Phylosift is a software created for the purpose of determining the phylogenetic composition of your metagenomic data. It uses a defined set of genes to predict the taxonomy of each sequence in your dataset. You can read more about how this works here: http://phylosift.wordpress.com I’ve yet to discover how to install phylosift into a common bin, so in order to execute phylosift, you’d have to cd into the phylosift directory:
Running phylosift will take some time (roughly 45 min) and UPPMAX do not want you to run this kind of heavy jobs on the regular login session, so what we’ll do is to allocate an interactive node. For this course we have 16 nodes booked and available for our use so you will not need to wait in line. Start your interactive session with 4 cores available:
interactive -A g2014113 -p core -n 4 -t 4:00:00
Now we have more computational resources available so lets start running phylosift on the cluster you choose (excange x in x.fa for your cluster number). You could also choose to use the clusters from the binning results using a single sample, but then you need to redo the fasta extraction above.:
mkdir -p ~/binning-workshop/phylosift_output/ /proj/g2014113/src/phylosift_v1.0.1/phylosift all -f --output ~/binning-workshop/phylosift_output/ ~/binning-workshop/concoct_output/3000_all_samples/fasta_bins/x.fa
While this command is running, go to ncbi web blast service:
Upload your fasta file that you downloaded in the previous step and submit a blast search against the nr/nt database. Browse through the result and try and see if you can do a taxonomic classification from these.

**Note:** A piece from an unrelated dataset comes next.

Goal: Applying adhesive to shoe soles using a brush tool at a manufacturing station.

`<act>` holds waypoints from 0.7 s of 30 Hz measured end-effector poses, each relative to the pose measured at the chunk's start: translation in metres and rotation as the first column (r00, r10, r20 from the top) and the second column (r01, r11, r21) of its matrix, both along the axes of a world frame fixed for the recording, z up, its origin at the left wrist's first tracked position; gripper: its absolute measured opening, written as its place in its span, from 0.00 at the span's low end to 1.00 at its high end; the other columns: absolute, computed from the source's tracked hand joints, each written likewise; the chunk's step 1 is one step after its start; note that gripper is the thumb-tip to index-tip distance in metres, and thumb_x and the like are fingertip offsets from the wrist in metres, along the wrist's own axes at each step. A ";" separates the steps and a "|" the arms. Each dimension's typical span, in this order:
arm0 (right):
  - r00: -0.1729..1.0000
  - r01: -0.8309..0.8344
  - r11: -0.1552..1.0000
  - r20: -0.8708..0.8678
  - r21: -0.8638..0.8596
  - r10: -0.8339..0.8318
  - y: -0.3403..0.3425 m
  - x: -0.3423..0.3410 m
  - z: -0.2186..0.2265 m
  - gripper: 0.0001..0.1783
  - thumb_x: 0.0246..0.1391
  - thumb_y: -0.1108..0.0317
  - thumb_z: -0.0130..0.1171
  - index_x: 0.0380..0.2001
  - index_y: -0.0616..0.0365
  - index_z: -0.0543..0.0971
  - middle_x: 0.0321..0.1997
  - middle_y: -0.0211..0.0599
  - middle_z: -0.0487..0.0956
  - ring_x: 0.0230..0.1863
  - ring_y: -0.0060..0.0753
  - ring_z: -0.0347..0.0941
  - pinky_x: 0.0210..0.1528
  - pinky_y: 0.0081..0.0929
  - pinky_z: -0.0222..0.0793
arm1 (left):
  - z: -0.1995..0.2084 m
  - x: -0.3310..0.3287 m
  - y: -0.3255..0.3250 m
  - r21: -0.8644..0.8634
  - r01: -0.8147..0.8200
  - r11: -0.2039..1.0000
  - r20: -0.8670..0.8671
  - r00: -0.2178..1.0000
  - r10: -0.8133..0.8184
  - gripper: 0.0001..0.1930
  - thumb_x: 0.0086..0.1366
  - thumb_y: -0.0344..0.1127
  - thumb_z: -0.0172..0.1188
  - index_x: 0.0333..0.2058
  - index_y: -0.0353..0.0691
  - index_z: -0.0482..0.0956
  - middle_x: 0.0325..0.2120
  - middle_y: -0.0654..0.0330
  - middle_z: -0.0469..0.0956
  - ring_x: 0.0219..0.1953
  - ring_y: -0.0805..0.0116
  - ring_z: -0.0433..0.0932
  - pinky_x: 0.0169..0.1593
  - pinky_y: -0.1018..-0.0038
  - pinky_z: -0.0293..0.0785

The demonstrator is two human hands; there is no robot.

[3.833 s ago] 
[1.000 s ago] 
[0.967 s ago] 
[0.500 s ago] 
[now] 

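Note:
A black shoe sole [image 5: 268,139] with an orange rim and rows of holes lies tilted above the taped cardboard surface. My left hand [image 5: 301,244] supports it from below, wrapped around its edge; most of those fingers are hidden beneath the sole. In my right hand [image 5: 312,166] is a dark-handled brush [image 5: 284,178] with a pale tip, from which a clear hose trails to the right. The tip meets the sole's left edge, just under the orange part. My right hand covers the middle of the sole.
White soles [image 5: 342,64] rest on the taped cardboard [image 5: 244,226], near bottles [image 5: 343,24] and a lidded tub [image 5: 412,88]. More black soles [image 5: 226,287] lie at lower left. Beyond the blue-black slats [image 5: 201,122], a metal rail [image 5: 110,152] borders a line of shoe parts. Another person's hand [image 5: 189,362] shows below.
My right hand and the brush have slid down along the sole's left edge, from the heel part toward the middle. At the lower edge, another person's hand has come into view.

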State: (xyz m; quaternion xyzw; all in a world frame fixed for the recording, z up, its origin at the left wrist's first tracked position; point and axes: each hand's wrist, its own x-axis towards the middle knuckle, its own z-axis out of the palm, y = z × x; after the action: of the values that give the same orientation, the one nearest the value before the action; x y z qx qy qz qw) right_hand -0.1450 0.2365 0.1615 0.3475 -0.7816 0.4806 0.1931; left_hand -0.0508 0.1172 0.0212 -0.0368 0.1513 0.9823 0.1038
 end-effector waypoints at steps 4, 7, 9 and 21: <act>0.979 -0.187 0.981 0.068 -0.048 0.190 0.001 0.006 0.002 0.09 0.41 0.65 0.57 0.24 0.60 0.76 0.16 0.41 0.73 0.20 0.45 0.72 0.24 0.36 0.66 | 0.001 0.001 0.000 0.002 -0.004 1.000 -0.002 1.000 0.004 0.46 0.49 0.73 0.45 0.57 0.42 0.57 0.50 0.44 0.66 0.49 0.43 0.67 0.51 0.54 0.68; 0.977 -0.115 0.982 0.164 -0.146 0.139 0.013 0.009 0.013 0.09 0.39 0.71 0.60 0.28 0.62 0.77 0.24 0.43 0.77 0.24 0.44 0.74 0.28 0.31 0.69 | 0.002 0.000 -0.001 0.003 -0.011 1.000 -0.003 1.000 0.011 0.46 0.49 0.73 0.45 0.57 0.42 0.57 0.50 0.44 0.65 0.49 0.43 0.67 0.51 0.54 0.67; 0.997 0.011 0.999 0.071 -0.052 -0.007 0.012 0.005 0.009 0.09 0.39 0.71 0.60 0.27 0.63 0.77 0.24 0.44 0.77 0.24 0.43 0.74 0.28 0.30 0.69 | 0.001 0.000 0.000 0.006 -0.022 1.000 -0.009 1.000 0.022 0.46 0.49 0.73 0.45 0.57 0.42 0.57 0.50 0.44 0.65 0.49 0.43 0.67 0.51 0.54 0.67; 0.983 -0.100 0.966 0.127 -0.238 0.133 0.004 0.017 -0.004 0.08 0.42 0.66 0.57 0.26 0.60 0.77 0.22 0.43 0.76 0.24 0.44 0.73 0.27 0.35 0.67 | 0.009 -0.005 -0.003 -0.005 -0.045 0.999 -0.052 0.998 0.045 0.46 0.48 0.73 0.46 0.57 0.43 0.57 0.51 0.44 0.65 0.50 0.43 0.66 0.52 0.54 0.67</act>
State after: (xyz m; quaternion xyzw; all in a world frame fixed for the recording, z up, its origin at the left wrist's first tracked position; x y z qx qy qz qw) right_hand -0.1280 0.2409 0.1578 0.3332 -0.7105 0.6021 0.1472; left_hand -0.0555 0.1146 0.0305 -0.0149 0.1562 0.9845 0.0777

When the phylosift run is completed, browse the output directory:
All of these files are interesting, but the most fun one is the html file, so lets download this to your own computer and have a look. Again, switch to a terminal where you’re not logged in to UPPMAX:
scp email@example.com:~/binning-workshop/phylosift_output/x.fa.html ~/Desktop/
Did the phylosift result correspond to any results in the BLAST output?
As you hopefully see, this phylosift result file is quite neat, but it doesn’t show its full potential using a pure cluster, so to display the results for a more diverse input file we have prepared a run for the complete dataset:
And download this (running it on your own terminal again):
scp firstname.lastname@example.org:/proj/g2014113/nobackup/concoct-workshop/phylosift_output/all/Contigs_gt1000.fa.html ~/Desktop/
Can you “find your bin” within this result file?